An audience response system was used to poll eye-care practitioners (ECPs) in attendance about their preferences as they pertained to the various corrections. This system was coordinated by former American Optometric Student Association national liaison to the CLCS, Dr. Taylor Little. Many of these responses are included in this article.
THE DISEASE OF MYOPIA
For years, myopia was considered a refractive error. Based on the latest scientific research, myopia is currently defined as a disease or a risk factor for disease. There are three types of myopia: pathologic myopia, school-age myopia, and adult-onset myopia.1 Pathologic myopia occurs before age 6 and is defined as an abnormal and extreme elongation of the axial length of the eye that does not change. School-age myopia occurs between 6 to 18 years of age, with stabilization expected by the late teens to early 20s. School-age myopia is associated with higher IQ scores, extra time reading, and reduced exposure to sunlight compared to non-myopic patients, and it is more common in urban and industrialized countries. Adult-onset myopia appears in adults. An early adult is considered 20 to 40 years old; a late adult is older than 40 years old. This type of myopia is affected by accommodative anomalies and near-vision-dominated occupations. To control myopia, the rate of eye growth must be slowed, which normally occurs naturally at around age 16.2,3
Research indicates that myopia is an independent risk factor for glaucoma, cataracts, choroidal neovascular membranes, and retinal detachment. In pathological myopia, there is a three times greater risk for early onset cataracts, an eight times greater risk for myopic macular degeneration and for retinal holes and tears, and an 18 times greater risk for glaucoma.4
Significantly, the higher the myopia, the higher the risk. Myopia affects 1.6 billion people worldwide, and greater than 80% of the population in Hong Kong, Taiwan, and Singapore is myopic.5 In the United States, 42% of the total population and 25% of children are myopic.5 The prevalence of myopia is rapidly increasing, and it is estimated that 50% of the population will be myopic by 2050.5 Researchers have affirmed that there is no safe level of myopia. Risk factors for myopia include race, genetics, parents with myopia, the environment, time performing near work, and time spent outdoors. Additionally, through genome-wide linkage analysis, a mutation in exon 10 of the gene LEPREL1 has been shown to cause myopia.6
Conventional myopia correction may induce peripheral hyperopia. Peripheral hyperopia, otherwise known as peripheral hyperopic defocus, occurs when peripheral vision is focused behind the retina, regardless of the location of central focus.1 The peripheral retinal area is much larger compared to the central area, and it may be more important to regulating eye growth. When minus lenses focus light at the center of the retina for clear vision, peripheral light rays at the edge of the eye are focused behind the retina. This may re-establish a growth signal and lead to the lengthening of the eye.1-3 Research has suggested that hyperopic defocus on the peripheral retina may be a risk factor for myopia.7 Uncorrected myopic eyes exhibit hyperopic relative peripheral refraction (RPR) in the horizontal ocular meridian. Uncorrected hyperopic eyes typically exhibit myopic RPR.8,9 Changes in myopia progression have been reported from studies of spectacle or contact lens correction that result in large changes in retinal defocus.

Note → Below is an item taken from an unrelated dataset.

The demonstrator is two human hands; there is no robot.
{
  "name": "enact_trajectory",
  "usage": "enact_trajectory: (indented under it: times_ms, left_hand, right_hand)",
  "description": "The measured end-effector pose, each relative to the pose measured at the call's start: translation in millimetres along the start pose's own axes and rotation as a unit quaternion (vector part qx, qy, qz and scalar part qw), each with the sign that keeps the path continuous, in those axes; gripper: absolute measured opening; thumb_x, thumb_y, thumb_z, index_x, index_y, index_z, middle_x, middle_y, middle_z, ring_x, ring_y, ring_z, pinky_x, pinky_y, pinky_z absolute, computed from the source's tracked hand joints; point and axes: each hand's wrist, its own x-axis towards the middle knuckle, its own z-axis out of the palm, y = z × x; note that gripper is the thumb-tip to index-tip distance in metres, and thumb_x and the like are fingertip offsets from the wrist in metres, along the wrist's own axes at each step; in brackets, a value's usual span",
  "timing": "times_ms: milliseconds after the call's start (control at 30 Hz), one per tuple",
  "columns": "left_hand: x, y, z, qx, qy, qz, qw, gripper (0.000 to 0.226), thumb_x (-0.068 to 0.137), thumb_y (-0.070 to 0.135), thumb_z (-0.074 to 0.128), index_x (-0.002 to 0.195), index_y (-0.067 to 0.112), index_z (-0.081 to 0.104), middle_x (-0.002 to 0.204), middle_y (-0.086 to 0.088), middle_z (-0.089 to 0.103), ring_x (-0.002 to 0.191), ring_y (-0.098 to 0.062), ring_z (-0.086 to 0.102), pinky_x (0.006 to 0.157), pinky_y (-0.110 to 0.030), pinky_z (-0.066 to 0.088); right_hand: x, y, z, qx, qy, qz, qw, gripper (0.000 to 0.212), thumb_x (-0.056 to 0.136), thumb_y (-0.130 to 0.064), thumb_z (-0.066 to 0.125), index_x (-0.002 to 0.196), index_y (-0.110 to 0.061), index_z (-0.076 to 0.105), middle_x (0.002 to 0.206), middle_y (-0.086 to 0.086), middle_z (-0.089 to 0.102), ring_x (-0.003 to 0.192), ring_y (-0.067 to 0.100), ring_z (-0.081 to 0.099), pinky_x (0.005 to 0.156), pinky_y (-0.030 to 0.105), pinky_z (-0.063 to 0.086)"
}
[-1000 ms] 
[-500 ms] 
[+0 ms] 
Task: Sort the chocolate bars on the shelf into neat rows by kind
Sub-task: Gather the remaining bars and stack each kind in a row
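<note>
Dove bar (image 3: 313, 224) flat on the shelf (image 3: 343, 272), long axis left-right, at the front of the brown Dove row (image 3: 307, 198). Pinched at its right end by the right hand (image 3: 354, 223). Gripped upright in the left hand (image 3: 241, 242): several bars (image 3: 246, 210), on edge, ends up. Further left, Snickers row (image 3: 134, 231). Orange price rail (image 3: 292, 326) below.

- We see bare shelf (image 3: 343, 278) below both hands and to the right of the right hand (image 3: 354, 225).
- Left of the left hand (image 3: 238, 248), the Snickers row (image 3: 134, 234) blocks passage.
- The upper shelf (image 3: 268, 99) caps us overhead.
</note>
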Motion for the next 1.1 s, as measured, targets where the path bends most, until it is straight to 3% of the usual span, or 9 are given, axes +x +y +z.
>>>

With this knowledge that hyperopic defocus is a potential risk for myopia, several methods have been devised to reduce the peripheral hyperopic defocus with the intent to reduce the progression of myopia. Myopic defocus occurs when peripheral light rays beyond the macular region focus in front of the retina. This defocus would encourage the retina to stabilize and not elongate.10 Axial elongation can be controlled with myopic defocus (Figure 1). Both soft multifocal contact lenses and orthokeratology can be used to create a clear image at the macula and to provide myopic defocus on the peripheral retina.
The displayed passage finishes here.